Carbon tetrachloride was often used as a fire extinguishing agent in the past. Because it is non-flammable and has a density greater than air, it can cover the flame and isolate the air to extinguish the fire. However, it is toxic to the human body and will destroy the ozone layer. Nowadays, carbon tetrachloride is a good organic solvent. In chemical experiments and industrial production, it is often used to dissolve fats, oils, resins and other substances that are not easily soluble in water. In the dry cleaning industry, it has also been widely used to remove oil stains from clothes.

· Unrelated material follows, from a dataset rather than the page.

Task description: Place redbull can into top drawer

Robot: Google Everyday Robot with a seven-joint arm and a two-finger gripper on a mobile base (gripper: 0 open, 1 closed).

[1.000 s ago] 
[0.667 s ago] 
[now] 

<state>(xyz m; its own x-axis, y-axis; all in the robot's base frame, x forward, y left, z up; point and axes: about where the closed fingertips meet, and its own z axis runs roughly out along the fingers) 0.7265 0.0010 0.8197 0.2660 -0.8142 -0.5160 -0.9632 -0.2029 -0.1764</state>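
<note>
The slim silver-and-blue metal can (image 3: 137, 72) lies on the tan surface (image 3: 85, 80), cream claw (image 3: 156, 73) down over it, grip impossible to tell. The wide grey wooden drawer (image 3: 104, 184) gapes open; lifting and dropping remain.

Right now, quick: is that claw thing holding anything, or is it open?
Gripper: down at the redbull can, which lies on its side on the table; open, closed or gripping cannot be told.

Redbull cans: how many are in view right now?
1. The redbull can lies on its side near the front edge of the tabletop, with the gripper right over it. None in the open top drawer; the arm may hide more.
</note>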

Ethanol has many main uses. First, in the field of beverages, all kinds of wines contain ethanol, which can bring pleasure when consumed in moderation. Second, ethanol has the effect of disinfection and sterilization. 75% ethanol solution is commonly used as a disinfectant in medical treatment, which can denature bacterial proteins and kill bacteria. It is widely used in disinfection of skin and medical apparatus. Third, ethanol is also an important organic solvent. It is used to dissolve a variety of organic substances in industrial production such as coatings, inks, and fragrances. Fourth, as energy demand changes, ethanol can be mixed with gasoline as a biofuel to reduce dependence on traditional fossil fuels and reduce exhaust pollution.
In conclusion, carbon tetrachloride and ethanol have their own important functions in many fields, but due to environmental protection, safety and other factors, their use methods and scope are constantly evolving.

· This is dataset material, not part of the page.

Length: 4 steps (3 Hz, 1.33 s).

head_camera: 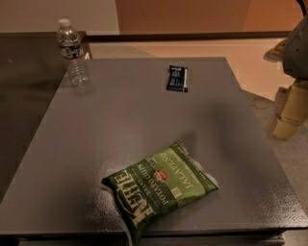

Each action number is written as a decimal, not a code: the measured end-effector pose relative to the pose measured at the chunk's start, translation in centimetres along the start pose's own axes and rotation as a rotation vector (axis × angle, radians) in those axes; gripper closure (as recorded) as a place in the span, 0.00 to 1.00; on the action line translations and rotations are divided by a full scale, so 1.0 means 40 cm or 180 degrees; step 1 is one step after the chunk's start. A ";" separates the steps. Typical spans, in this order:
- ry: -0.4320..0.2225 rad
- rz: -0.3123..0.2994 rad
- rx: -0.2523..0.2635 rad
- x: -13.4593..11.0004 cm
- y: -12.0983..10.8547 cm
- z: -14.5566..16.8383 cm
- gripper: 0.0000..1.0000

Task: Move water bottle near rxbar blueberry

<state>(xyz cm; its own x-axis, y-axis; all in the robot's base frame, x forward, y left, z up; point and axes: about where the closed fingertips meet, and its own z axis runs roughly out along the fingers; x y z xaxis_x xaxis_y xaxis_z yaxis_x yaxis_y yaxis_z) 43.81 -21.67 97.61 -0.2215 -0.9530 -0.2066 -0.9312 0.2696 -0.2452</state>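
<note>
My gripper off the table's right edge, bottle at the far left corner

A flat grey square table (120, 125) with a finely speckled, faintly glossy top fills most of my view. A darker surface (24, 86) runs along its left side. Beyond the far edge lie a pale floor (202, 48) and an orange-brown wall (183, 14).

The small clear ribbed plastic water bottle (72, 53), with a white cap and a dark label band around its upper part, stands upright at the far left corner of the table. The small flat dark blue rectangular rxbar blueberry wrapper (177, 78) with white print lies flat near the far edge, right of the middle and well apart from the bottle. A large crinkled green jalapeño potato chip bag (161, 187) with white lettering lies flat near the front edge, its shiny foil creased and its print upside down to me.

My gripper (291, 103), a grey body with beige parts, hangs at the right edge of the view, beyond the table's right side and over the floor. It touches nothing and holds nothing. Whether it is open or closed I cannot tell
</note>
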 end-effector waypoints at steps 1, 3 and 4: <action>0.0000 0.0000 0.0001 0.000 0.000 0.000 0.00; -0.0451 0.0101 0.0111 -0.139 -0.113 0.054 0.00; -0.0825 0.0147 0.0164 -0.235 -0.206 0.098 0.00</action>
<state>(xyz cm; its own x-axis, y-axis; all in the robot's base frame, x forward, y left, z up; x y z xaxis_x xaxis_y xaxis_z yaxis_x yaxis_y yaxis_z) 54.69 -14.39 97.84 -0.1758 -0.8742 -0.4526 -0.9045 0.3250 -0.2763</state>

Carbon tetrachloride was often used as a fire extinguishing agent in the past. Because it is non-flammable and has a density greater than air, it can cover the flame and isolate the air to extinguish the fire. However, it is toxic to the human body and will destroy the ozone layer. Nowadays, carbon tetrachloride is a good organic solvent. In chemical experiments and industrial production, it is often used to dissolve fats, oils, resins and other substances that are not easily soluble in water. In the dry cleaning industry, it has also been widely used to remove oil stains from clothes.
Ethanol has many main uses. First, in the field of beverages, all kinds of wines contain ethanol, which can bring pleasure when consumed in moderation. Second, ethanol has the effect of disinfection and sterilization. 75% ethanol solution is commonly used as a disinfectant in medical treatment, which can denature bacterial proteins and kill bacteria. It is widely used in disinfection of skin and medical apparatus. Third, ethanol is also an important organic solvent. It is used to dissolve a variety of organic substances in industrial production such as coatings, inks, and fragrances. Fourth, as energy demand changes, ethanol can be mixed with gasoline as a biofuel to reduce dependence on traditional fossil fuels and reduce exhaust pollution.
In conclusion, carbon tetrachloride and ethanol have their own important functions in many fields, but due to environmental protection, safety and other factors, their use methods and scope are constantly evolving.
What is the preparation method of 3,4,5,6-tetrachloro-1,2-phthalic acid?
To prepare trichloro, tetrachloro, pentachloro, hexachloro-tetrafluoro-1,2-phthalic acid, the method is as follows:
First take an appropriate amount of phthalic acid as the starting material and place it in a special reaction vessel. This vessel needs to be able to withstand specific temperatures and pressures, and the material does not react adversely with the reactants and products.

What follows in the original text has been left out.